Onu özlüyordu, onunla birlikte olmak istiyordu, bu yüzden buraya gelmişti, karşısına çıkan tüm engelleri aşarak.
Ve şimdi.
Şimdi ne oluyor?
Sen, sen ne diyorsun?
Öyle düşünse de düşünmese de Egostic devam etti, hâlâ apaçık ortada olan bir şeyi söylüyormuş gibi gülümsüyordu.

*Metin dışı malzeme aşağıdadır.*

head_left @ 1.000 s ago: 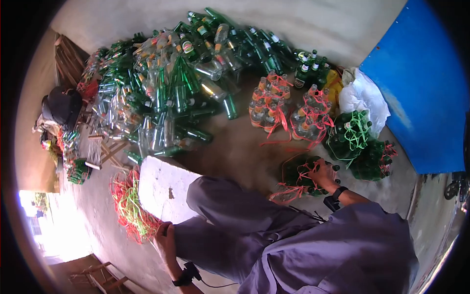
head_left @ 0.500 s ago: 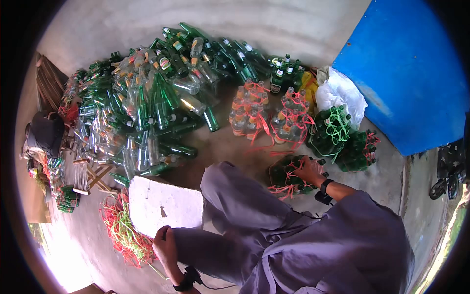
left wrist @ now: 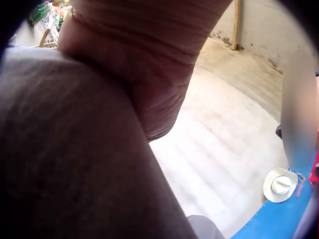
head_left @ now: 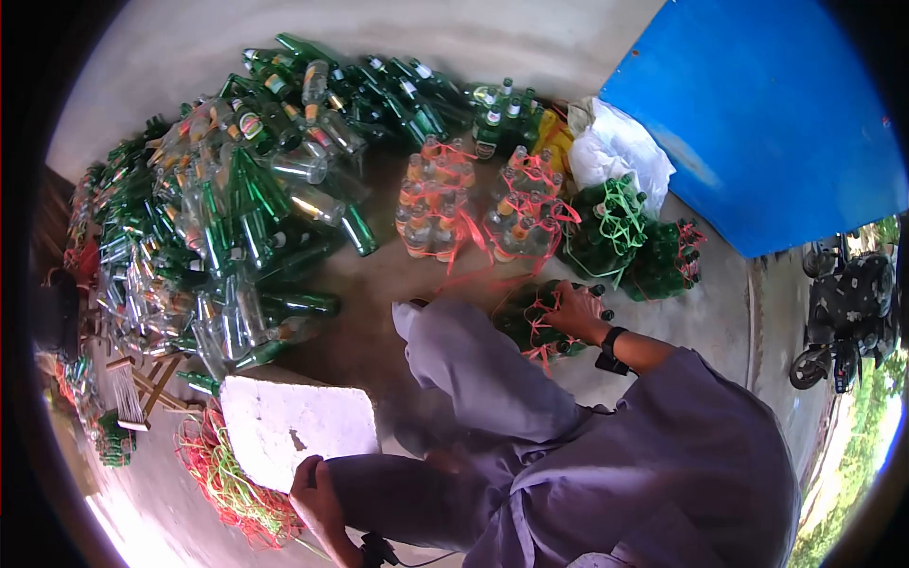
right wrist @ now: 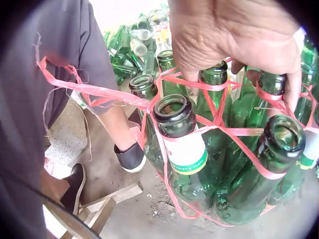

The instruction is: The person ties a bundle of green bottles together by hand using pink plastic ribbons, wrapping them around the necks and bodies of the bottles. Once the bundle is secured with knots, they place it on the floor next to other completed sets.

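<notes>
My right hand (head_left: 576, 312) grips the top of a bundle of green glass bottles (head_left: 523, 317). In the right wrist view, its fingers (right wrist: 291, 89) reach down among the bottle necks and curl round one of them. Pink plastic twine (right wrist: 229, 132) loops from neck to neck and ties the upright bottles together; a loose length trails off left. One bottle near the camera bears a white label (right wrist: 187, 152). My left hand (head_left: 317, 502) rests on the knee of the grey trousers, holding nothing. Only its wrist and heel show in the left wrist view.
A large heap of loose bottles (head_left: 227, 204) lies along the wall. Two pink-tied bundles of clear bottles (head_left: 436, 213) stand ahead, with green bundles (head_left: 606, 232) to their right. A white block (head_left: 294, 426) and tangled twine (head_left: 232, 478) lie left of the knee.
The head view has swung, so the scene sits further left and a motorbike shows at the right. My right hand stays on the green bundle, my left on the knee.
</notes>
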Demonstrator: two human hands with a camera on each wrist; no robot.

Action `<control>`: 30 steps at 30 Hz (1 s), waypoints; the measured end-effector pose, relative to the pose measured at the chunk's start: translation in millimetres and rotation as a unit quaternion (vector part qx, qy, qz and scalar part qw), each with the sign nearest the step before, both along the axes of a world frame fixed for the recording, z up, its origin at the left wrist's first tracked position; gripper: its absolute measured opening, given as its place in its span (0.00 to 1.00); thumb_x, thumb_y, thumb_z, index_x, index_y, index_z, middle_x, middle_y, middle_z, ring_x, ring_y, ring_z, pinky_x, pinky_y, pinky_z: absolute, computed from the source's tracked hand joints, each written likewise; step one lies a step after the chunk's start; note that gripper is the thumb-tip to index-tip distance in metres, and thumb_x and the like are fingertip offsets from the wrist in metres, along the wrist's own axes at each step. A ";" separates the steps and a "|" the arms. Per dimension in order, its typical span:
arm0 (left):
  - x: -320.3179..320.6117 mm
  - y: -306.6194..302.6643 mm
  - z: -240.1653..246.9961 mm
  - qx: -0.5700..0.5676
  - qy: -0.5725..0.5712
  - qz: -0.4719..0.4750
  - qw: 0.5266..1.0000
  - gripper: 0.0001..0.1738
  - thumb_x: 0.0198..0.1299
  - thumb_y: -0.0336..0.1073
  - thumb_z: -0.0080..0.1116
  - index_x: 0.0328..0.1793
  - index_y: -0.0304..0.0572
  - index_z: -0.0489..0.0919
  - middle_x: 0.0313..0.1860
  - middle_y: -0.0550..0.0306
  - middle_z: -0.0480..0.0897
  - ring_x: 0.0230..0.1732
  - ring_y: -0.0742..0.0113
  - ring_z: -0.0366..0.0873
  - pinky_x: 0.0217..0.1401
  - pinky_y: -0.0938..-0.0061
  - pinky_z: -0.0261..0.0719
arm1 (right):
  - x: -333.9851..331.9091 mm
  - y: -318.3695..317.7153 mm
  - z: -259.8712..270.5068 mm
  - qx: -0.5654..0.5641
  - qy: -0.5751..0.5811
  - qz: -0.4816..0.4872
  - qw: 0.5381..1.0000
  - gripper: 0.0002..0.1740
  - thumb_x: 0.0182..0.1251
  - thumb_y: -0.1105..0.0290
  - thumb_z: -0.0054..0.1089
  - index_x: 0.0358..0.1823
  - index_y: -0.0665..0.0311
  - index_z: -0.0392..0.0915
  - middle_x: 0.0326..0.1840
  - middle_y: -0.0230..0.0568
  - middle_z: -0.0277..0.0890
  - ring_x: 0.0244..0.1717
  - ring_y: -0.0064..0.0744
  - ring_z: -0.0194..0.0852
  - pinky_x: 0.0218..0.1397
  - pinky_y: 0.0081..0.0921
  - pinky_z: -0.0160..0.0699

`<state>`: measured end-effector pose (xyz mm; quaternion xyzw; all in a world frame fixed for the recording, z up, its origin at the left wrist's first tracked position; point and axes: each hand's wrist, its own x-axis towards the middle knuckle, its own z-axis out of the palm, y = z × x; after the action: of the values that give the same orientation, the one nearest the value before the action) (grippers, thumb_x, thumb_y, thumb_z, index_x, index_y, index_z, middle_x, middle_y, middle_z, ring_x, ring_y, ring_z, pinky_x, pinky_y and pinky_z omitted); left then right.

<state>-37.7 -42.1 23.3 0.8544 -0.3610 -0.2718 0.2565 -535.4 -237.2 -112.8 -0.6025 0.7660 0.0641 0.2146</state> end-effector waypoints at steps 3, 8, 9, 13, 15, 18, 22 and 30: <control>-3.6 -7.6 1.6 -0.005 0.003 -0.009 1.000 0.17 0.63 0.36 0.60 0.49 0.29 0.86 0.42 0.45 0.89 0.45 0.56 0.86 0.56 0.63 0.81 | -3.5 4.0 -0.7 -0.005 -0.012 0.007 1.000 0.42 0.49 0.45 0.74 0.64 0.54 0.71 0.49 0.66 0.77 0.49 0.64 0.81 0.50 0.56 0.78; 6.1 -1.2 -5.9 0.000 -0.013 0.004 1.000 0.16 0.64 0.37 0.60 0.49 0.29 0.86 0.40 0.45 0.89 0.44 0.57 0.85 0.54 0.63 0.81 | -4.1 -0.7 0.1 0.005 -0.022 -0.004 1.000 0.41 0.50 0.47 0.72 0.65 0.55 0.71 0.53 0.68 0.75 0.51 0.64 0.80 0.54 0.58 0.76; 7.1 -0.7 -6.9 0.000 -0.016 0.001 1.000 0.16 0.64 0.37 0.60 0.49 0.29 0.86 0.40 0.45 0.89 0.44 0.57 0.85 0.54 0.63 0.81 | -5.7 1.5 0.7 0.009 -0.032 -0.007 0.999 0.41 0.51 0.47 0.71 0.66 0.55 0.70 0.53 0.68 0.75 0.51 0.65 0.80 0.55 0.58 0.75; 10.5 3.5 -9.2 -0.011 -0.011 0.016 1.000 0.17 0.66 0.37 0.59 0.49 0.28 0.86 0.39 0.46 0.89 0.42 0.59 0.84 0.53 0.64 0.81 | -14.0 6.5 -0.7 0.019 -0.046 -0.008 0.999 0.41 0.51 0.47 0.71 0.66 0.55 0.70 0.53 0.69 0.75 0.51 0.65 0.80 0.55 0.59 0.75; 14.9 4.4 -13.8 -0.019 -0.017 0.017 1.000 0.17 0.66 0.37 0.59 0.50 0.27 0.86 0.39 0.46 0.89 0.41 0.59 0.84 0.52 0.64 0.80 | -20.0 10.1 -4.1 0.015 -0.056 -0.002 0.998 0.40 0.51 0.48 0.70 0.66 0.55 0.71 0.52 0.68 0.76 0.51 0.66 0.80 0.54 0.58 0.76; 20.8 4.8 -16.7 -0.019 -0.001 0.027 0.999 0.18 0.66 0.38 0.58 0.50 0.27 0.85 0.39 0.46 0.88 0.42 0.60 0.83 0.52 0.65 0.80 | -26.7 13.5 -2.1 0.018 -0.056 0.000 0.998 0.39 0.52 0.48 0.70 0.65 0.55 0.72 0.50 0.68 0.77 0.52 0.67 0.79 0.54 0.59 0.76; 18.9 0.6 -15.6 -0.018 0.006 0.026 0.999 0.18 0.66 0.38 0.58 0.49 0.27 0.85 0.39 0.47 0.88 0.41 0.60 0.83 0.52 0.65 0.80 | -41.7 22.6 -5.7 -0.001 -0.066 -0.031 0.997 0.38 0.52 0.48 0.71 0.64 0.54 0.72 0.48 0.67 0.78 0.52 0.66 0.79 0.54 0.59 0.76; 34.8 5.1 -32.2 -0.044 0.037 0.037 0.998 0.18 0.67 0.38 0.57 0.48 0.27 0.85 0.38 0.49 0.87 0.41 0.62 0.82 0.51 0.67 0.80 | -97.4 25.8 -11.8 0.012 -0.049 -0.100 0.994 0.38 0.51 0.47 0.74 0.62 0.55 0.76 0.46 0.60 0.83 0.53 0.60 0.81 0.54 0.50 0.80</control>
<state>-2.9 -37.0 -8.9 0.8444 -0.3313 -0.2769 0.3170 -632.8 -211.4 -124.6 -0.5227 0.8100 0.0220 0.2650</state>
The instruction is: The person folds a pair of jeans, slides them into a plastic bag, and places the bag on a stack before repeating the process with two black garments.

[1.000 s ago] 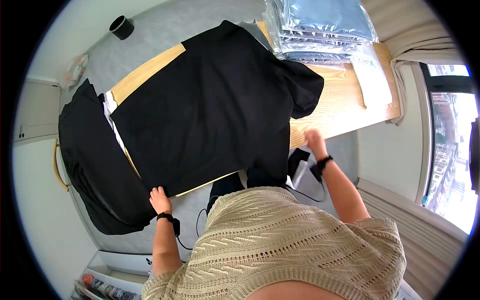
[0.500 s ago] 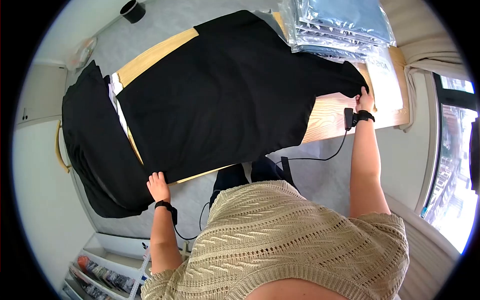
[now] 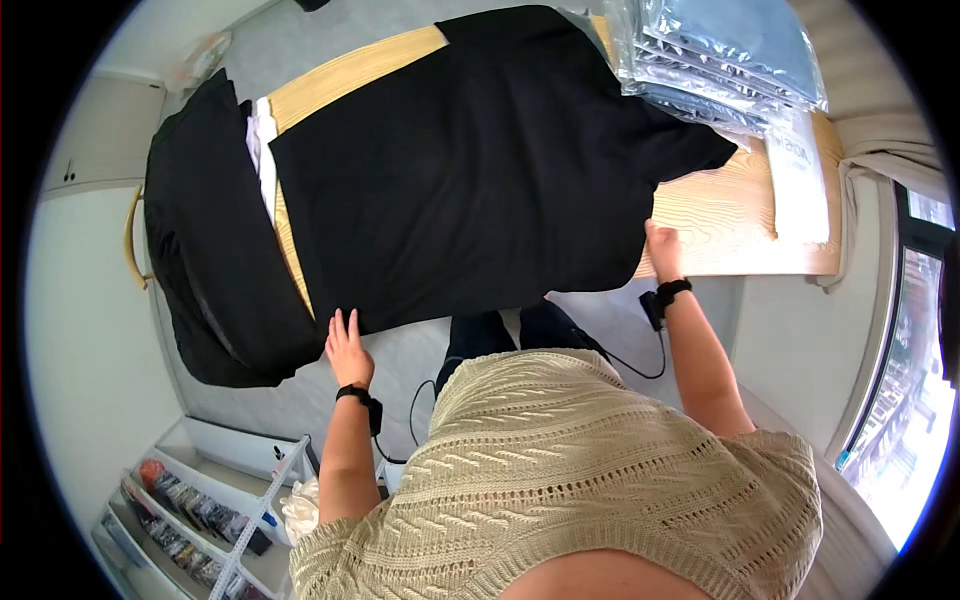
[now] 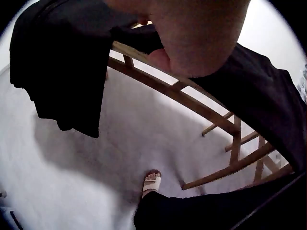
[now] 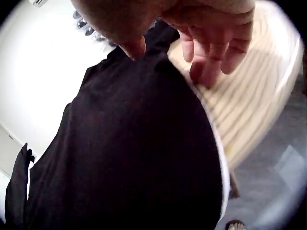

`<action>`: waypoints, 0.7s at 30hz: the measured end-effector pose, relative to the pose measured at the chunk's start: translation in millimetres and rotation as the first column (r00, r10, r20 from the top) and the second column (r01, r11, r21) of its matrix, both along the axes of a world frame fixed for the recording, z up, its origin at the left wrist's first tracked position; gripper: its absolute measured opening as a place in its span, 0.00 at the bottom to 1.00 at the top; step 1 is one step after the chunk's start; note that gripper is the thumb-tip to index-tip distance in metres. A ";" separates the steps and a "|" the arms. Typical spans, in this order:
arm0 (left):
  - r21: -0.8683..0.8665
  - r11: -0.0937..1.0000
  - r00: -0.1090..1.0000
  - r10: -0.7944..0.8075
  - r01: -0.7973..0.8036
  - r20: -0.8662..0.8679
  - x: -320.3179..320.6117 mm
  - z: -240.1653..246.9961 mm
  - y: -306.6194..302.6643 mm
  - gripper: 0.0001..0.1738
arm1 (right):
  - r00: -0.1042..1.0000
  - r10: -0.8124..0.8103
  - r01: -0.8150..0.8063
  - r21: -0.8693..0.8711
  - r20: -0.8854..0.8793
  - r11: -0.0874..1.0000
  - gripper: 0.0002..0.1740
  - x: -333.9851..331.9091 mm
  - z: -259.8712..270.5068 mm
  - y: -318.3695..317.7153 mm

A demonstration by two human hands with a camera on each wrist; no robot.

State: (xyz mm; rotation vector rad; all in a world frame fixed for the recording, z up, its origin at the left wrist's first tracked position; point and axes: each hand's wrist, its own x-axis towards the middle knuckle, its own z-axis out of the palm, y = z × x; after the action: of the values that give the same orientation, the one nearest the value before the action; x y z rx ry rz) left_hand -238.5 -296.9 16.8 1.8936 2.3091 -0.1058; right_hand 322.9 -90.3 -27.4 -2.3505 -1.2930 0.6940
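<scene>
Big black fabric garment (image 3: 470, 180) is spread out between and beyond both hands, on the light wood-grain tabletop (image 3: 715, 225). Left hand (image 3: 349, 352) is at its near-left corner, fingers straight and slightly spread. Right hand (image 3: 664, 250) is at its right edge, fingers relaxed, thumb apart; can't tell if they touch cloth. A bulky draped black cloth (image 3: 210, 240) sits left of the left hand; stacked blue items in clear plastic (image 3: 730, 45) sit beyond the right.
</scene>
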 end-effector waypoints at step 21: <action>-0.050 0.775 0.702 0.595 -0.629 0.391 -104.3 -65.2 113.6 0.19 | 0.980 -0.113 0.085 -0.167 -0.161 0.982 0.34 -7.8 -3.4 -26.7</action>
State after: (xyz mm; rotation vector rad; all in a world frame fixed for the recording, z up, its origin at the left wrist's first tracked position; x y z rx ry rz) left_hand -342.8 -183.2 -48.4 0.9377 2.5251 0.4204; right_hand 315.0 -117.0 -30.8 -2.4005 -1.0753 0.9754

Stardus panikledi ama o devam etti.
“Güle güle, Stardus.”
“...Ne, bekle...!”
Stardus panik içinde onun eline uzandı ama sadece sessiz bir gülümseme ve vedayla karşılaştı.
“.....”
O gitmişti ve Stardus binanın çatısında tek başına kalmıştı.
“Ah...”
*
[?]
[Ne oldu?]
[???]
[ha?]
[??]
[Bu nedir?]
[Bekle]
[Ah]
[Bekle, bu o değil]
[Emeklilik?]
[Başım dönüyor, yanlış mı duydum?]
[Neler oluyor, neden aniden beni beklemiyorsun]
[Ben atlayacağım]
[Ben atlayacağım]
[Aah]
[Haha becerdin]
*
Orada kalarak, titreyen gözlerle Egostic'in eskiden olduğu yere bakar.
...O gün Stardus'un hayatı sonsuza dek değişti.